• Instructions to follow: Search the records below for the word "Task". Pull out each line that has it.

Segment Open

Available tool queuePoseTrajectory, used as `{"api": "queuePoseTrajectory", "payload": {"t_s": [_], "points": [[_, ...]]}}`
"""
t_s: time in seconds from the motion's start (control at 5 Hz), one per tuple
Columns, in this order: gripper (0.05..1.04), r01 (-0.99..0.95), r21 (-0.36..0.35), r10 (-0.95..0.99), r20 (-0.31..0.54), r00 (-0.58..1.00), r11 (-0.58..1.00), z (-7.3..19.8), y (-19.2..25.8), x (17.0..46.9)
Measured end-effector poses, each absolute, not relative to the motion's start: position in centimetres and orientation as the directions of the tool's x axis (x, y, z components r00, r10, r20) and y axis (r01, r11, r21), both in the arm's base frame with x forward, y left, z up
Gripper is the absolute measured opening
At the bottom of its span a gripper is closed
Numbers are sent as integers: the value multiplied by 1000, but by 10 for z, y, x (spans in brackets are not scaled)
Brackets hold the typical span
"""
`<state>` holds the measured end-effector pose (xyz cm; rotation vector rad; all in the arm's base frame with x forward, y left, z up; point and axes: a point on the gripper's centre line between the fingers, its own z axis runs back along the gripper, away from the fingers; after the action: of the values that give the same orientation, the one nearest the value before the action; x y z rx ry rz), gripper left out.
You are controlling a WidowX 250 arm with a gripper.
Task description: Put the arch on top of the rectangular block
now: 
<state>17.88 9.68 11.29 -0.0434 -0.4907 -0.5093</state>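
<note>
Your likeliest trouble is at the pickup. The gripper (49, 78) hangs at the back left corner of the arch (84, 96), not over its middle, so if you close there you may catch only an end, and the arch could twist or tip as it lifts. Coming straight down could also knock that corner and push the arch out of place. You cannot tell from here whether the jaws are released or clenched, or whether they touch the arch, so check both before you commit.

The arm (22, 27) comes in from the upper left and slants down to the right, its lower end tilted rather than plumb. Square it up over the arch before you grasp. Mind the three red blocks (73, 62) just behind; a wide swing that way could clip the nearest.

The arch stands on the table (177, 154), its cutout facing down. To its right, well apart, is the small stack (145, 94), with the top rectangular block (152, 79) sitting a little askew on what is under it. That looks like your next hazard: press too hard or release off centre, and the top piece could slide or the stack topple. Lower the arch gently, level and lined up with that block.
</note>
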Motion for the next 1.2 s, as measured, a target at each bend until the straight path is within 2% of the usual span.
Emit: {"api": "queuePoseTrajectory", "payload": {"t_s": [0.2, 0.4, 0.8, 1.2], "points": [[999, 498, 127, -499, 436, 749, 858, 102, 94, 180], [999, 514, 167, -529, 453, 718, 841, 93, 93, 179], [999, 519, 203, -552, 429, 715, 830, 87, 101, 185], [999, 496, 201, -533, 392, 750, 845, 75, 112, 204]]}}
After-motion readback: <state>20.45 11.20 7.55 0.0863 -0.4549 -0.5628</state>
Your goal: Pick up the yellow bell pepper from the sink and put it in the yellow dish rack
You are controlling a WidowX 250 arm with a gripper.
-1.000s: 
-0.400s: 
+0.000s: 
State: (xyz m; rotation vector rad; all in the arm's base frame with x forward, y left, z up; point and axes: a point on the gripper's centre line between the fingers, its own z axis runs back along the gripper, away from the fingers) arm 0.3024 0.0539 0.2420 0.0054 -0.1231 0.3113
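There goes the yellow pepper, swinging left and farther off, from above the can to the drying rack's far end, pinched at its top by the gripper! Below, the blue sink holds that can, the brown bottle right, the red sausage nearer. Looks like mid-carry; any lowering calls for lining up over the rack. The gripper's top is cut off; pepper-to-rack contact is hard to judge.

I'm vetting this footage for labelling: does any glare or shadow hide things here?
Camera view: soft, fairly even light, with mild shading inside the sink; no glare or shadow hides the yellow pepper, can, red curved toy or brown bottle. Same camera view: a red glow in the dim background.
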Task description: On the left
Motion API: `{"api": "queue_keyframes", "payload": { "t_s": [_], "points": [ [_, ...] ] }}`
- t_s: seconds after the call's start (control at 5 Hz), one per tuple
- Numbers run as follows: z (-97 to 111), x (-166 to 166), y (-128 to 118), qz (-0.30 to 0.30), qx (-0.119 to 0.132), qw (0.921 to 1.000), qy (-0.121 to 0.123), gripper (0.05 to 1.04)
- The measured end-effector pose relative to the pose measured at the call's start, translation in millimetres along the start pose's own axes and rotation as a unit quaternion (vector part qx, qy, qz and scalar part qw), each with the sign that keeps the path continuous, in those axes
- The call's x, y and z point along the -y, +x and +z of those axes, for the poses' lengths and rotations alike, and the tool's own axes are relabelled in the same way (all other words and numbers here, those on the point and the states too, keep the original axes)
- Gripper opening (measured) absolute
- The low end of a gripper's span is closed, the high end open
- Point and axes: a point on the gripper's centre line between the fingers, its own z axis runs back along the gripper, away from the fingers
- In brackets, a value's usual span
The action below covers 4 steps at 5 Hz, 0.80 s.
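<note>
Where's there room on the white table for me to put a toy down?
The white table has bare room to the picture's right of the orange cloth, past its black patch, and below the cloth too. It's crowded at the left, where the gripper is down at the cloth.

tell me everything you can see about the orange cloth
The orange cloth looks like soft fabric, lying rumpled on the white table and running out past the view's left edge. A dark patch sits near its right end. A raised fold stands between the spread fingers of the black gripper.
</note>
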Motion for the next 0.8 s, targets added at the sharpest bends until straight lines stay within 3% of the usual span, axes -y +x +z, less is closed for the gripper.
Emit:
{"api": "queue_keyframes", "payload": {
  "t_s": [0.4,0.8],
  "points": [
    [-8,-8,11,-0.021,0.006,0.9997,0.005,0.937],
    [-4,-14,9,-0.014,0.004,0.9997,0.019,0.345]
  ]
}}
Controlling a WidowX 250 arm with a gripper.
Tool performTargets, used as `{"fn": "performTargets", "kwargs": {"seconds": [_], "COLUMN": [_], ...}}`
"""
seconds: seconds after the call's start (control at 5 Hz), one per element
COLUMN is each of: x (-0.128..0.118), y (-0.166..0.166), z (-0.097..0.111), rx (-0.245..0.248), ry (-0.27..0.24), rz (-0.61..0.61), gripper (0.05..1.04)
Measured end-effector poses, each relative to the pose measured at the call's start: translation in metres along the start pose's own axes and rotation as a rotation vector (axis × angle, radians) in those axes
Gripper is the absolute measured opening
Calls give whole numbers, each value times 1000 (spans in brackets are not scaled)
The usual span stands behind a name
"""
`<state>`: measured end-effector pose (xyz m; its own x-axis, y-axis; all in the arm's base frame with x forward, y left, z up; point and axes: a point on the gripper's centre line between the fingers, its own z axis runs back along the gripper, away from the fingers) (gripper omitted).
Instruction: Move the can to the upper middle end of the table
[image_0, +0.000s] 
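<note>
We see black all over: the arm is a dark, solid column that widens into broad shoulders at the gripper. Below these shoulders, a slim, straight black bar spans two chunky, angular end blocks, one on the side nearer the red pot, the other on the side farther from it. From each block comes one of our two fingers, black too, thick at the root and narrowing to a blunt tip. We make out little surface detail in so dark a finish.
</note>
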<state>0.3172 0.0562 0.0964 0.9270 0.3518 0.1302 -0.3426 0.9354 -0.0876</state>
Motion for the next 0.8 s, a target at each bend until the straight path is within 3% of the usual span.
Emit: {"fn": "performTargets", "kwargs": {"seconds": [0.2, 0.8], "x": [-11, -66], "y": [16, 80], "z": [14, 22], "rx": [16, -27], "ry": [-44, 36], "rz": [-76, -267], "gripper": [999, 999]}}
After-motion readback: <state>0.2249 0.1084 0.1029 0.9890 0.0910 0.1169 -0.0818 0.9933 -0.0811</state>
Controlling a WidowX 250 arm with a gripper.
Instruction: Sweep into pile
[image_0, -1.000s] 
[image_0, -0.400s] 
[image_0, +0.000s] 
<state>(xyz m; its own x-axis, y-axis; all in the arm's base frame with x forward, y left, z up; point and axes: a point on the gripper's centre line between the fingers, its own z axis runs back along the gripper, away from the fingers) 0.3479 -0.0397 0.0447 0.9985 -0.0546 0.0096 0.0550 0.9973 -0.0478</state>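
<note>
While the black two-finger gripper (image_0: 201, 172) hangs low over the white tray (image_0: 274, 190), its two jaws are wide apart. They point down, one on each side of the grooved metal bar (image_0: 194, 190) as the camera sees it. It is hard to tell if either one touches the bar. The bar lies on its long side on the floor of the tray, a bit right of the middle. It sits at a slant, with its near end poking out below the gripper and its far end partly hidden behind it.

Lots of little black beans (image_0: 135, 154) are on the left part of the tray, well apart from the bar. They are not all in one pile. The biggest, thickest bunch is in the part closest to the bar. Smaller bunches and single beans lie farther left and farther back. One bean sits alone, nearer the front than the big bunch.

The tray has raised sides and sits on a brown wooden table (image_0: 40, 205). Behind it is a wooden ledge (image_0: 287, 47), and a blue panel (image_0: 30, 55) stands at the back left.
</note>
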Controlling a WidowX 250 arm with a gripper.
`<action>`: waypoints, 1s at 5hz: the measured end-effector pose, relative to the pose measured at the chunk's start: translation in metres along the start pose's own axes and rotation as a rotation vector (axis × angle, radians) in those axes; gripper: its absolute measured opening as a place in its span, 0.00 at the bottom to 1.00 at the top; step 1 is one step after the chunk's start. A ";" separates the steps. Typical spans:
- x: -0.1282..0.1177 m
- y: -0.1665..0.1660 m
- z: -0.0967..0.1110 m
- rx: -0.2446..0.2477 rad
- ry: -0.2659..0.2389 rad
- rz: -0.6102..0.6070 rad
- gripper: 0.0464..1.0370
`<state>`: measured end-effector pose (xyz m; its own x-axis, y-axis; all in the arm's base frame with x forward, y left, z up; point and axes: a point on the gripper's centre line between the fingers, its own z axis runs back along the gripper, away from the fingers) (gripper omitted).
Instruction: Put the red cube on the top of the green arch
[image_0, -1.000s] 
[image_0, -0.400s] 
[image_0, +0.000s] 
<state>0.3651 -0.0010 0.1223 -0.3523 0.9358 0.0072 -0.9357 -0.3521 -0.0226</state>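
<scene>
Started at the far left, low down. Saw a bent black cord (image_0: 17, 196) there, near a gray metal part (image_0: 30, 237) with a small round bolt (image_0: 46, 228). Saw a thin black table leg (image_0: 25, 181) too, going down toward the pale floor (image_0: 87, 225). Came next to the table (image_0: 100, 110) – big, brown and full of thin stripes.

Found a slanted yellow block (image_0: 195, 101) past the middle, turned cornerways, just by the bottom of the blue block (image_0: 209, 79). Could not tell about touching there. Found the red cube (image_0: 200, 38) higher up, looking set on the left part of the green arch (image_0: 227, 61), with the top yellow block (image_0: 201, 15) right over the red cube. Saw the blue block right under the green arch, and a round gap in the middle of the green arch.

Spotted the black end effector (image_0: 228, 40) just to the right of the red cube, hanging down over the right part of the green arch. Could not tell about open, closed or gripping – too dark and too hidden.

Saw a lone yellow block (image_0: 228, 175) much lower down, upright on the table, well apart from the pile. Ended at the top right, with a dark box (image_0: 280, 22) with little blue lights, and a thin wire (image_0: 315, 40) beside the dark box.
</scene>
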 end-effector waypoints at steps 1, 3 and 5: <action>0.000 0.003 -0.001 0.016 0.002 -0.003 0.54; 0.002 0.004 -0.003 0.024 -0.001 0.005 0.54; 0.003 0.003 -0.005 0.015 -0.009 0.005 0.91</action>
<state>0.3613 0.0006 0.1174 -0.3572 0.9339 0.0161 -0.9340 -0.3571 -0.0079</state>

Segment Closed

• Your solution:
Task description: Put the arch on top of the rectangular block
Task description: On the left

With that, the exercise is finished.